▶ [Exercise aim]
In the data below, the answer is the run of lines from the line containing "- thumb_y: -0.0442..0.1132" through the line containing "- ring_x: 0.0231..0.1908", both included; print it exactly and nothing else.

━━ Task data ━━

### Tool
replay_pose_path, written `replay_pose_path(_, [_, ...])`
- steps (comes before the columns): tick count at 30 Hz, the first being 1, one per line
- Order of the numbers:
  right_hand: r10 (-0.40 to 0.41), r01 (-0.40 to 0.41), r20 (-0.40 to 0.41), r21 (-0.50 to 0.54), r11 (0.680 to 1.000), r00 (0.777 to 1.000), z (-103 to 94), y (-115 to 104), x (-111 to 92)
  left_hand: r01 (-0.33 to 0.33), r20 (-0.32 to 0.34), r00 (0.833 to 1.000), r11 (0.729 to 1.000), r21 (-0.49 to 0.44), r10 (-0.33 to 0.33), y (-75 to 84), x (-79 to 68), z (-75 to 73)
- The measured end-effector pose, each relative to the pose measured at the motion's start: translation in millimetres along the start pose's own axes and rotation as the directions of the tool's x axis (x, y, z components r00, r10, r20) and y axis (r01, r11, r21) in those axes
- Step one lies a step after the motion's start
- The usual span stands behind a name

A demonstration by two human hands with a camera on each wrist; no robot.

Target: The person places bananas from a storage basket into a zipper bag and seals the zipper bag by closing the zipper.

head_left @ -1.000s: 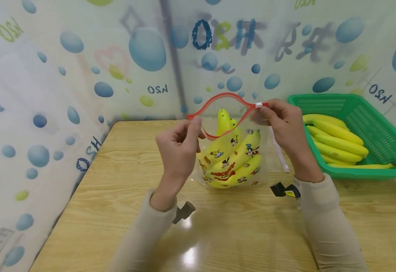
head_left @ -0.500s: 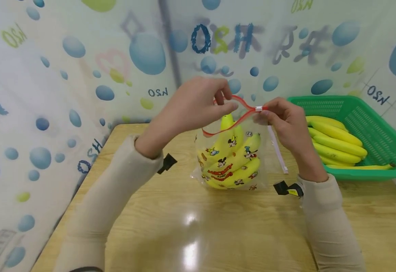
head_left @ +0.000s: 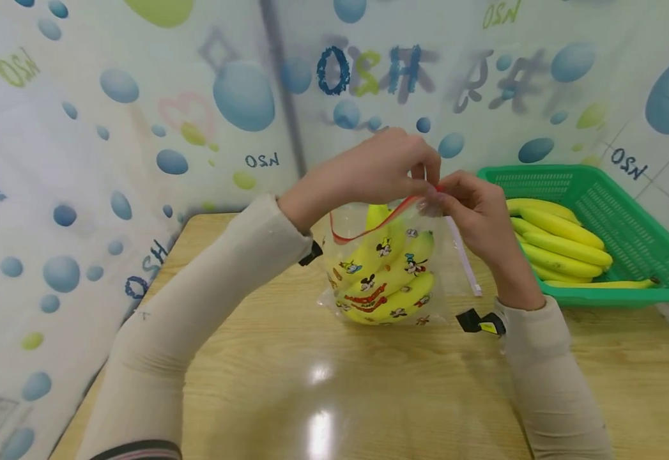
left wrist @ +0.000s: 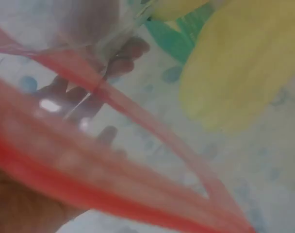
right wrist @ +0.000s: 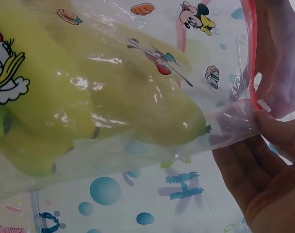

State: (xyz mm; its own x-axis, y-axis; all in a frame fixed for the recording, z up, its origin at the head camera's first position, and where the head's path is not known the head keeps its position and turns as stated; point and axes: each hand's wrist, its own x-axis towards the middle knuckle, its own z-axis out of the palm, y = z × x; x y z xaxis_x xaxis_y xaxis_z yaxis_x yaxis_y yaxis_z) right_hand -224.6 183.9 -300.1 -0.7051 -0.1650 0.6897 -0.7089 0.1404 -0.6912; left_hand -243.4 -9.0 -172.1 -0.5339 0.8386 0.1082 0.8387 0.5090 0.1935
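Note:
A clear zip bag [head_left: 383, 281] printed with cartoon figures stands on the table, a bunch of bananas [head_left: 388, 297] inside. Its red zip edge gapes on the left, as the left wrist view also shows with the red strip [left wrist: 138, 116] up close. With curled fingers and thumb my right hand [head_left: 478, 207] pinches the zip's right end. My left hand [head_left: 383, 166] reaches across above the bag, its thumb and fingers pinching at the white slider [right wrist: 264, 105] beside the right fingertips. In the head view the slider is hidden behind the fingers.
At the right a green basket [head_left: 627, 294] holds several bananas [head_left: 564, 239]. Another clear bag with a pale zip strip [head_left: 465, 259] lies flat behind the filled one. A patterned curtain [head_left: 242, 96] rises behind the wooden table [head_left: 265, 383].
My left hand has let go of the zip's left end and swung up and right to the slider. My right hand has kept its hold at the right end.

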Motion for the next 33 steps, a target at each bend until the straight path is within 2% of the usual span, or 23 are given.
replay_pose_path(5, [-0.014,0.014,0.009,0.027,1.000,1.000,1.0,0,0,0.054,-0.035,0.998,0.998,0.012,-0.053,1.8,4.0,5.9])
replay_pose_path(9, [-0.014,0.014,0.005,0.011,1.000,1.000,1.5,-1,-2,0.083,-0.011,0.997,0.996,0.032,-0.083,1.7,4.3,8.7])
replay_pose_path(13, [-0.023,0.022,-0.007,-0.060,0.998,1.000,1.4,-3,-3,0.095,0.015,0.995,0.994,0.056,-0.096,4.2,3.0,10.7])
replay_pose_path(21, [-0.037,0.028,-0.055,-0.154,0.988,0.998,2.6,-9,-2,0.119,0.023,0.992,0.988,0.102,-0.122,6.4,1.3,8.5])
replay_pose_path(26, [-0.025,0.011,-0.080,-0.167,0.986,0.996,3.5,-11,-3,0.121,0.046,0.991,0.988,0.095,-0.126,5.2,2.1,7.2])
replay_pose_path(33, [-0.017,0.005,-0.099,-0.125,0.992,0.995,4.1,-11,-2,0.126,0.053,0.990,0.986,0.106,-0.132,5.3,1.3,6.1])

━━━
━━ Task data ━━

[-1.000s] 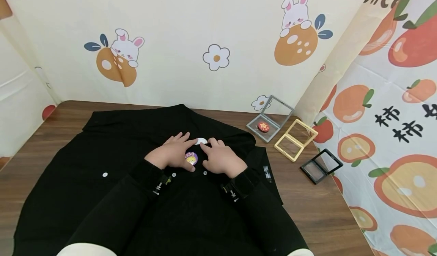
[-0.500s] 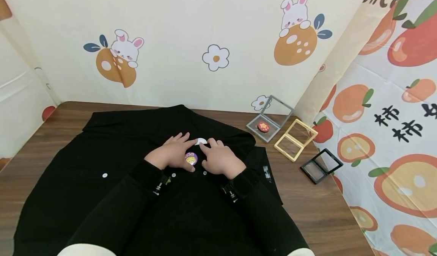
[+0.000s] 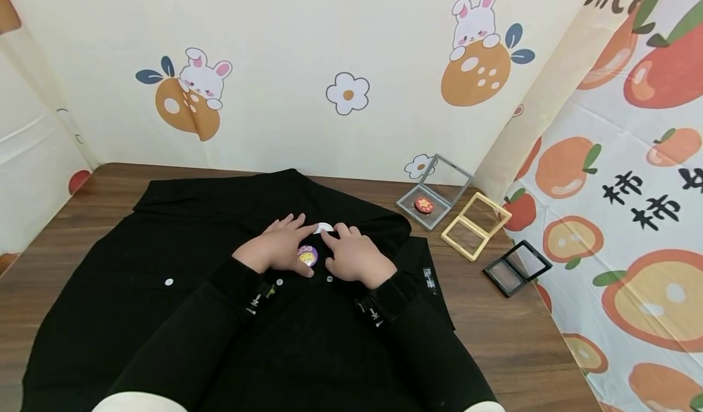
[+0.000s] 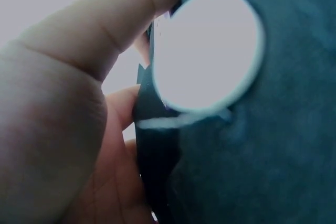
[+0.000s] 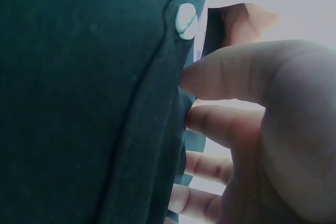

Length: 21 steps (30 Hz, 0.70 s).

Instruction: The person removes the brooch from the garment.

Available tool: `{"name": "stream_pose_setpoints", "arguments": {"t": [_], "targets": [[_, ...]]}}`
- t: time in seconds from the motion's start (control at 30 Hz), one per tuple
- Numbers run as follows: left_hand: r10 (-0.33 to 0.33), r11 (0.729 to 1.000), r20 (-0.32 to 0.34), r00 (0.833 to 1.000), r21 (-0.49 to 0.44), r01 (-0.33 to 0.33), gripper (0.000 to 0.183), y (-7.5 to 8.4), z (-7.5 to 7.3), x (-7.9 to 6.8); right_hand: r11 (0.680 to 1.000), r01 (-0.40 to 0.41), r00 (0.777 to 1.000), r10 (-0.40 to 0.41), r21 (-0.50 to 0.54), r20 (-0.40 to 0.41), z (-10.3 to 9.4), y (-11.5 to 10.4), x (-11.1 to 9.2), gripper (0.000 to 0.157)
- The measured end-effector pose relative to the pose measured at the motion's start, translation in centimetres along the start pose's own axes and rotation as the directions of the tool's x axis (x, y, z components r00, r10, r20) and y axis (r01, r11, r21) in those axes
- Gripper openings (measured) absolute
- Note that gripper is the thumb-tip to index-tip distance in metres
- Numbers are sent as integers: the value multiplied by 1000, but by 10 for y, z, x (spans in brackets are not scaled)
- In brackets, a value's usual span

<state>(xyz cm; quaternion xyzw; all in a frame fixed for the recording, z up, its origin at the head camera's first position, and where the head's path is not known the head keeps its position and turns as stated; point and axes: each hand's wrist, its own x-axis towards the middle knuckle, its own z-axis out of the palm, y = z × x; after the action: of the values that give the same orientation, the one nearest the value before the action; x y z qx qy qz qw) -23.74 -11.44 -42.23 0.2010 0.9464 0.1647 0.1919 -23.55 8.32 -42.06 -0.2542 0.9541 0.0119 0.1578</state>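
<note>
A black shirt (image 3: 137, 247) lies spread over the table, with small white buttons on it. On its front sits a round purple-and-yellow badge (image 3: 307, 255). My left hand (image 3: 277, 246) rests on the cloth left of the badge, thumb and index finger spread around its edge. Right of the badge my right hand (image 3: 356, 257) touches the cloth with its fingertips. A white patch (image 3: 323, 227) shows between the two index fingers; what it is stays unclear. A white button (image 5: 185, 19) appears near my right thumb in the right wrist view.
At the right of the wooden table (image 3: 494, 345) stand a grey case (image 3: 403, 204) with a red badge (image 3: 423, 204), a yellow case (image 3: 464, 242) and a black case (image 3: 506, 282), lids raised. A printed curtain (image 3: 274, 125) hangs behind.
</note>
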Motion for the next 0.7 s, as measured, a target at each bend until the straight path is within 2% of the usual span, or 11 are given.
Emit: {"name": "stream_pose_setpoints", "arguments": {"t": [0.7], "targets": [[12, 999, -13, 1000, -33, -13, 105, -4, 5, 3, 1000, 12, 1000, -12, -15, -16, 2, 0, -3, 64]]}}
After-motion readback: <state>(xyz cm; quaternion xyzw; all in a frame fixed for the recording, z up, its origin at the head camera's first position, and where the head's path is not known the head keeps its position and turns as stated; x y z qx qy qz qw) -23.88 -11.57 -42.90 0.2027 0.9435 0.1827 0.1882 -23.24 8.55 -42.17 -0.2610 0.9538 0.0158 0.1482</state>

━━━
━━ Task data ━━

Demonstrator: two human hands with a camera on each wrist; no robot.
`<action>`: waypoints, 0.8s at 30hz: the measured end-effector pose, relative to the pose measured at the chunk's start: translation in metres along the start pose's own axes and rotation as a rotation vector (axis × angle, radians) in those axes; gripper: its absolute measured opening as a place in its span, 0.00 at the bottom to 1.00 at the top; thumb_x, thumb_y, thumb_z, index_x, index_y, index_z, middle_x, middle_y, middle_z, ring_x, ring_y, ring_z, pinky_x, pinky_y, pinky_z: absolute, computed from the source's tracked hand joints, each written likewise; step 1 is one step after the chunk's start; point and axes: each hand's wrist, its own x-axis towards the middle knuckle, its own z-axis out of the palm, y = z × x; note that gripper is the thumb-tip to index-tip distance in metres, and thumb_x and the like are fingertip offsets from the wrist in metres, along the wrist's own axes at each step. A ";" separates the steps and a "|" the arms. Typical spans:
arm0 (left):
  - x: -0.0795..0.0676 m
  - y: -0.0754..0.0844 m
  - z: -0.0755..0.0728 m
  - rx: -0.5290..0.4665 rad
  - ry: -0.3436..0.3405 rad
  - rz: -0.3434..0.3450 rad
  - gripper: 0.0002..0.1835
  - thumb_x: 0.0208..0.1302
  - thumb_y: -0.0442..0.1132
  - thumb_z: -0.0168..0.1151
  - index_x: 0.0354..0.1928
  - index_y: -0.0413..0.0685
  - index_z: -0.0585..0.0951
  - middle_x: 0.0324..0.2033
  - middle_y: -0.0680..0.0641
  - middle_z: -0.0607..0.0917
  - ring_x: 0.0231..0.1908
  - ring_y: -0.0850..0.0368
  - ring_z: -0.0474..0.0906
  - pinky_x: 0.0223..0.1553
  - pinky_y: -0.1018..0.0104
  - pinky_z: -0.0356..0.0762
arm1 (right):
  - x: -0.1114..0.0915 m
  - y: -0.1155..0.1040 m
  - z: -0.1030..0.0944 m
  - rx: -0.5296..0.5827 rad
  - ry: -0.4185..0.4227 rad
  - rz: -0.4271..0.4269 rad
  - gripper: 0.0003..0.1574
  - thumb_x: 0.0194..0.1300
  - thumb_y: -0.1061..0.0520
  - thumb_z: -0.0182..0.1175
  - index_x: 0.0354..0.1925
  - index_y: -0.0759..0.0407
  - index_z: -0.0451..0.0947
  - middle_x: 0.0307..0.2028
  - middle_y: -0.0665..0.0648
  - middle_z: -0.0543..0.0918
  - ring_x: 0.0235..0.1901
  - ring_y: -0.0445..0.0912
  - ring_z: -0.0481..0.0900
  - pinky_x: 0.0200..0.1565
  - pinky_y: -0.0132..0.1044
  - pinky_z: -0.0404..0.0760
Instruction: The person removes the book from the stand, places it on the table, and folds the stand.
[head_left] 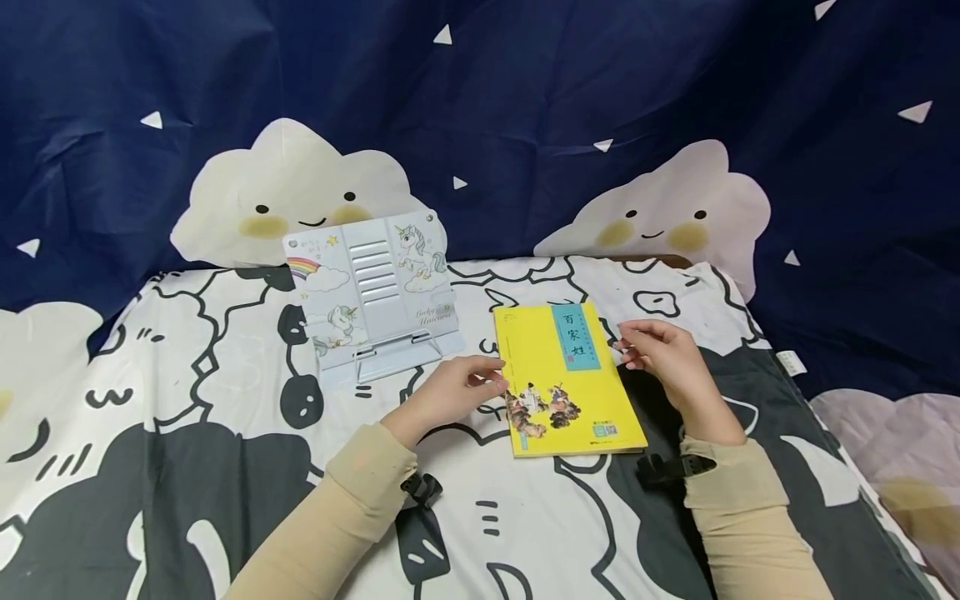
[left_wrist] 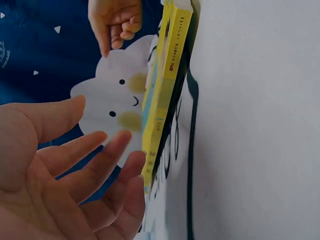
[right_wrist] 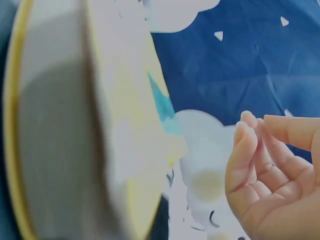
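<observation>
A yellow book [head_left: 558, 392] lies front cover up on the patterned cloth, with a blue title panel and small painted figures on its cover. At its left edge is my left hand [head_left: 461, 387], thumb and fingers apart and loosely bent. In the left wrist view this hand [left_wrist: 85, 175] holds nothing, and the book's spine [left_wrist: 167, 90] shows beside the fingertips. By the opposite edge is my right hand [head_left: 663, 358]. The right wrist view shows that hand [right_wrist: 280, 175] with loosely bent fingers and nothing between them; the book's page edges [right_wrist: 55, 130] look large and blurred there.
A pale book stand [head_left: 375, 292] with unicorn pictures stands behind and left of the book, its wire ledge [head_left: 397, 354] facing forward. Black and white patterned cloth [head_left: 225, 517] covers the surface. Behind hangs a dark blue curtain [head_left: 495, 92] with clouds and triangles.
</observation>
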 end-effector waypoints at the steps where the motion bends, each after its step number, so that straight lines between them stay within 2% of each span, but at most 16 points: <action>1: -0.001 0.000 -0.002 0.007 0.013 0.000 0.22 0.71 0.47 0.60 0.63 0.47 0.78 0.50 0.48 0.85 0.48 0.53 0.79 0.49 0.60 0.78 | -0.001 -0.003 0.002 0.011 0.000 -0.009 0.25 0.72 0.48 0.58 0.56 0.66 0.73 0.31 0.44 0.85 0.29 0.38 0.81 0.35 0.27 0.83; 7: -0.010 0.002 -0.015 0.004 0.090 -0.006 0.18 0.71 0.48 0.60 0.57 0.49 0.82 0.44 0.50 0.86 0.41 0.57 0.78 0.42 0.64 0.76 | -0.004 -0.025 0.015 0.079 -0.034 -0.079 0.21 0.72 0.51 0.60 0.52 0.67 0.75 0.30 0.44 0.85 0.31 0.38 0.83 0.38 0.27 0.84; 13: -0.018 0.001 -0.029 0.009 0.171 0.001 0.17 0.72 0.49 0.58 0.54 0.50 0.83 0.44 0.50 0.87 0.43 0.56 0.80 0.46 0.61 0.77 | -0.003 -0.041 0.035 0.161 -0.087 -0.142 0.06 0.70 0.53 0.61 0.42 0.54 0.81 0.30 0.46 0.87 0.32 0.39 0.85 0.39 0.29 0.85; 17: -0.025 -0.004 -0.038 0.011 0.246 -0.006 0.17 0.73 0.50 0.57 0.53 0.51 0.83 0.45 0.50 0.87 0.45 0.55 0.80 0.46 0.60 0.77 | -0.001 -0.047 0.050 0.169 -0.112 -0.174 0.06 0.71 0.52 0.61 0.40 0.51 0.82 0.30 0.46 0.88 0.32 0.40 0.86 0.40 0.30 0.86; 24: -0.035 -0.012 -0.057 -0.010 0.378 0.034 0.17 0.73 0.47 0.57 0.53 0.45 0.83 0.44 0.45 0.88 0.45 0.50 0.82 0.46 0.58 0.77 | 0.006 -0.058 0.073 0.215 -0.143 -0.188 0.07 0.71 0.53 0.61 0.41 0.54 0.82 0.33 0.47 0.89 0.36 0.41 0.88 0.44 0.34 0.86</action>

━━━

▶ [Answer to this problem]
  - thumb_y: -0.0442..0.1132
  - thumb_z: -0.0168..0.1151
  - index_x: 0.0354..0.1928
  - index_y: -0.0413..0.0685
  - index_z: -0.0585..0.0951
  - middle_x: 0.0324..0.2033
  - middle_y: -0.0680..0.0641
  - middle_z: -0.0607..0.0917
  - ring_x: 0.0231..0.1908

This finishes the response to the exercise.